- _Task item_: All of the data below is to be copied again without changes.

- _Data shown_:

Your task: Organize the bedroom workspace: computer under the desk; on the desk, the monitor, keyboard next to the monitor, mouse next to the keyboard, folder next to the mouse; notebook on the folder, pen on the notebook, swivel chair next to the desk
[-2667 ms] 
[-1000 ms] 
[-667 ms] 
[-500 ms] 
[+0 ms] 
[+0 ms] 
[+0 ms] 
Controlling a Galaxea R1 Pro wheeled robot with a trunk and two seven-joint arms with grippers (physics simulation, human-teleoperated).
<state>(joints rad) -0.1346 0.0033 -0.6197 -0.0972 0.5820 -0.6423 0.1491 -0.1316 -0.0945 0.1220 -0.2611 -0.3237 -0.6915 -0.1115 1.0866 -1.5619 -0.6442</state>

- _Answer below_:
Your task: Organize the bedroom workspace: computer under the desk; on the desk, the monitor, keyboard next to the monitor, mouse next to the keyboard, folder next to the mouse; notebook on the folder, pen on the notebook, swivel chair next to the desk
[-2667 ms] 
[-1000 ms] 
[-667 ms] 
[-500 ms] 
[+0 ms] 
[+0 ms] 
[+0 ms] 
Controlling a Galaxea R1 Pro wheeled robot with a trunk and two seven-joint arms with grippers (physics simulation, human-teleoperated).
<state>(joints rad) -0.1346 0.0033 -0.6197 -0.0972 0.5820 -0.6423 0.1491 -0.1316 -0.0945 0.1220 -0.2611 -0.3237 -0.6915 -0.1115 1.0866 -1.5619 -0.6442</state>

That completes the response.